L'Envers du Deal : Etes-vous (vraiment) un bon négociateur ?


J’ai récemment publié un article dans Forbes, intitulé « Votre façon de négocier est-elle obsolète ? »

Mon propos était d’affirmer que les négociations sont devenues encore plus conflictuelles voire brutales qu’elles ne l’étaient auparavant. Et que si l’intensité de cette conflictualité a évolué, les méthodes utilisées par les organisations demeurent les mêmes que par le passé.

Il est donc temps d’évaluer les capacités d’une organisation – et des individus qui la composent – à négocier efficacement afin d’avoir une conscience plus réelle de son efficacité.

Au-delà de cette éventuelle inadaptation entre ce que les entreprises font et devraient faire, il est intéressant de simplement de demander si l’on pense savoir bien négocier. En tant qu’individu.
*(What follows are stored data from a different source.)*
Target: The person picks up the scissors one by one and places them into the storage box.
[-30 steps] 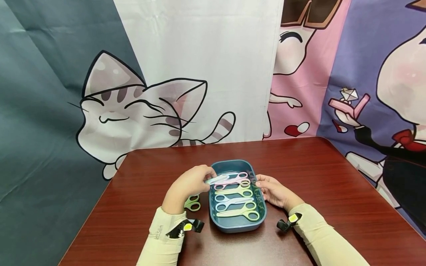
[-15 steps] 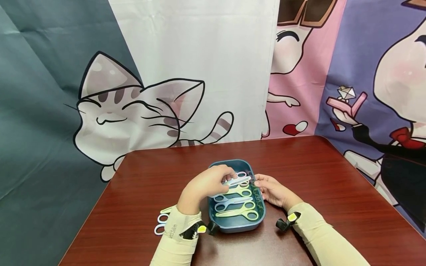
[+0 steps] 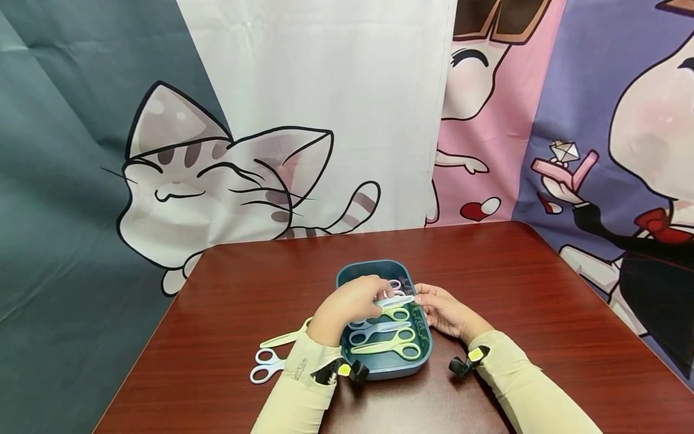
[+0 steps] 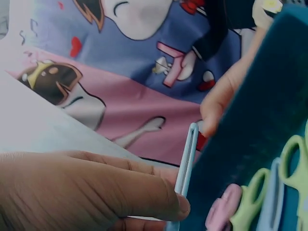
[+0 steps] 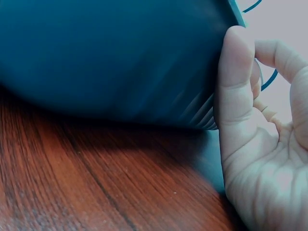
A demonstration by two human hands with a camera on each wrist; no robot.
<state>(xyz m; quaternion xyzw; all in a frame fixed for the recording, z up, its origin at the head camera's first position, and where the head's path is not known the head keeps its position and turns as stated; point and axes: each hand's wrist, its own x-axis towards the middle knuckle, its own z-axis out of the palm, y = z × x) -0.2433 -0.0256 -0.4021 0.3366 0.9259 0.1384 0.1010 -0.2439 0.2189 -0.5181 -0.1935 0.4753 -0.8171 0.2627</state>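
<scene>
My left hand (image 3: 349,304) reaches over the left wall of a dark blue tray (image 3: 387,372), pinching light blue scissors (image 3: 398,301) between thumb and fingers; in the left wrist view their narrow blades (image 4: 186,161) point up past the thumb. My right hand (image 3: 447,310) grips the tray's right wall near the rim, its fingertips against the outside in the right wrist view (image 5: 238,72). Inside the tray lie green scissors (image 3: 401,346), blue scissors (image 3: 374,331), another green pair (image 3: 400,314) and pink scissors (image 3: 395,284), partly hidden by my left hand.
On the wooden table (image 3: 217,313), left of the tray, lie scissors with white-blue handles (image 3: 267,366) and a yellow-green pair (image 3: 284,339), both partly covered by my left forearm. A cartoon-printed cloth (image 3: 325,90) hangs behind the table.
My left hand has moved right with the light blue scissors, from the tray's left edge to over its inside. Scissors left of it have come into view. My right hand stays at the tray.
</scene>
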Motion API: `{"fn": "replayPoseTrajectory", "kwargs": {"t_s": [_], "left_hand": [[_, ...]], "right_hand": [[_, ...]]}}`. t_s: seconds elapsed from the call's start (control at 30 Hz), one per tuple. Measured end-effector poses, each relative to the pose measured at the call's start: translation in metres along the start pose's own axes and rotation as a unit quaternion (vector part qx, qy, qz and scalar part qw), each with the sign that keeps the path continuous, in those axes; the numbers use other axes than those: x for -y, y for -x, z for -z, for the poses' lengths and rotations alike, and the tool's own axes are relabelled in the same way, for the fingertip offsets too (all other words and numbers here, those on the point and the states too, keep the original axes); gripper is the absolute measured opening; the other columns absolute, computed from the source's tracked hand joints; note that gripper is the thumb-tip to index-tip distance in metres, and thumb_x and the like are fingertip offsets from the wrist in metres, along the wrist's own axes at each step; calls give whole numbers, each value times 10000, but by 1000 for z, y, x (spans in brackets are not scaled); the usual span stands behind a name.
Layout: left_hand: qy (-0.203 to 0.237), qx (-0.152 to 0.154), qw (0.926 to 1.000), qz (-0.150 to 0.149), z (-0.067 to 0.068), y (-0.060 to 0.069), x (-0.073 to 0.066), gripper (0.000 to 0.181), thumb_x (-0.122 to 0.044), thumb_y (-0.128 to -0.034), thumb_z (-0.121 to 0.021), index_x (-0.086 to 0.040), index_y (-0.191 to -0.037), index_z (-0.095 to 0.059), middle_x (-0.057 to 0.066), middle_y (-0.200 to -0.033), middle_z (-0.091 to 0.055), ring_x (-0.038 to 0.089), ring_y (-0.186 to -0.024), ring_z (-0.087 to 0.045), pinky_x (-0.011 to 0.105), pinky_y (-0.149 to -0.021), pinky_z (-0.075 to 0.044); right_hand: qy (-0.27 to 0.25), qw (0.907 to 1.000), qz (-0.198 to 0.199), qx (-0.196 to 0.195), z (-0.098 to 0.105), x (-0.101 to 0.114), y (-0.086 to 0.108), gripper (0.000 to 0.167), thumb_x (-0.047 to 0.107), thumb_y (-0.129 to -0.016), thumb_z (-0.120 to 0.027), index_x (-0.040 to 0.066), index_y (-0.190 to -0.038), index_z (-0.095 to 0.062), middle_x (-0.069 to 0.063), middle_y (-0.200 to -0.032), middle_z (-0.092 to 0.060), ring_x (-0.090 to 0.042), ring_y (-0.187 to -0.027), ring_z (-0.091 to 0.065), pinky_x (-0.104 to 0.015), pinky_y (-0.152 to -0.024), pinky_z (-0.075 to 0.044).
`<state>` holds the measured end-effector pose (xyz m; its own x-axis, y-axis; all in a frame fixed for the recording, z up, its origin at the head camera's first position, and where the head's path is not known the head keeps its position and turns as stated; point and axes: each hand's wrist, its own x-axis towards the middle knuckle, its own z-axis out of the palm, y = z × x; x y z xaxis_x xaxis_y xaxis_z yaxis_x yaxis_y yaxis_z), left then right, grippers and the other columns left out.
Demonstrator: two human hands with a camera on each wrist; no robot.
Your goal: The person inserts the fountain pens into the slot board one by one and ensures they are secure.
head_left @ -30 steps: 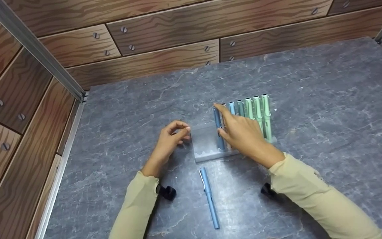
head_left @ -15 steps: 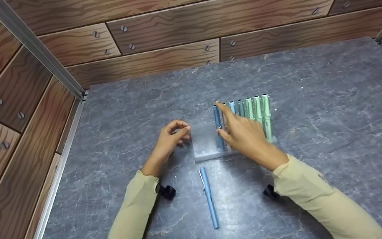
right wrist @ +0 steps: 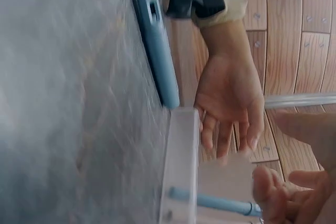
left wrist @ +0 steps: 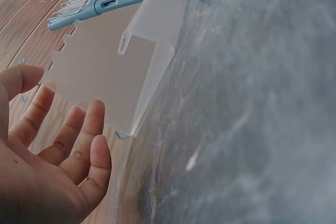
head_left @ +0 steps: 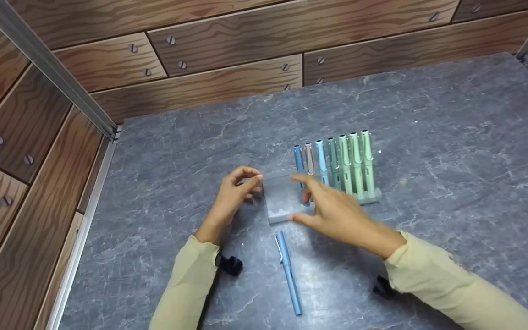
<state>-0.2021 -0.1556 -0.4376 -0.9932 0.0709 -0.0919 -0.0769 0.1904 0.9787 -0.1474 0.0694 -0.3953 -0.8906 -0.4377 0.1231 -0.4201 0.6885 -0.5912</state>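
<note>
A clear acrylic pen stand (head_left: 280, 197) bears several capped pens in a row. From left these are a dark blue pen (head_left: 298, 158), a pinkish-brown pen (head_left: 309, 158), a light blue pen (head_left: 321, 160), a dark green pen (head_left: 333, 158) and light green pens (head_left: 356, 160). My left hand (head_left: 234, 195) pinches the stand's left edge between thumb and index finger, its other fingers loosely bent in the left wrist view. My right hand (head_left: 337, 213) hovers over the stand's front, thumb and index finger spread, holding nothing. A blue pen (head_left: 290, 275) lies on the table before the stand.
The grey marbled table (head_left: 177, 151) carries everything. Wood-patterned panels (head_left: 227, 41) stand behind and at the left, with a metal post (head_left: 57, 68) in the left corner. The slots at the stand's left part hold no pens.
My right hand has drawn down and back from the dark blue pen's top, its thumb and index finger spreading, and uncovered the pen tops. The left hand stays at the stand's edge.
</note>
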Motion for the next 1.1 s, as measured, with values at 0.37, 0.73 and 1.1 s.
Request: {"fn": "replayPoseTrajectory", "kwargs": {"t_s": [0.37,0.73,1.1], "left_hand": [[62,-28,10000,18,-1,0,0,153,-189,-904,-646,-77,-1009,-648,77,-1030,-652,173,-801,-691,293,-689,-495],[17,22,10000,-45,0,1,0,145,-181,-907,-640,-81,-1012,-652,75,-1030,-649,181,-797,-689,300,-682,-493],[53,-47,10000,-50,0,0,1,134,-169,-904,-642,-71,-994,-652,80,-1020,-656,159,-772,-692,286,-667,-492]], "right_hand": [[-541,9914,9,1187,-19,2,17,835,479,-771,-745,131,-1440,-385,-7,-1035,-626,-25,-583,-483,-226,-557,-438],[-441,9887,31,1435,-37,5,20,775,452,-729,-793,158,-1375,-483,54,-837,-613,-37,-629,-464,-240,-584,-405],[-186,9817,-228,1880,-46,7,17,833,458,-719,-800,134,-1396,-437,84,-759,-570,-71,-626,-488,-275,-553,-405]]}}
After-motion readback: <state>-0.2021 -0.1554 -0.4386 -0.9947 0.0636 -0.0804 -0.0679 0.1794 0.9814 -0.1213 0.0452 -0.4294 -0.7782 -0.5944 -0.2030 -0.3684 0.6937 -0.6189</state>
En tant qu’organisation.

Ce test n’a aucune portée scientifique bien entendu et n’est en rien exhaustif, mais j’espère que ces quelques questions vous feront juste réfléchir et vous aiderons à sauter le pas pour améliorer votre culture de la négociation.

A vous de jouer !

1. À quand remonte votre dernière vraie formation à la négociation ?

  • A. Oh, vous savez… Probablement quand Nokia dominait encore le marché des téléphones.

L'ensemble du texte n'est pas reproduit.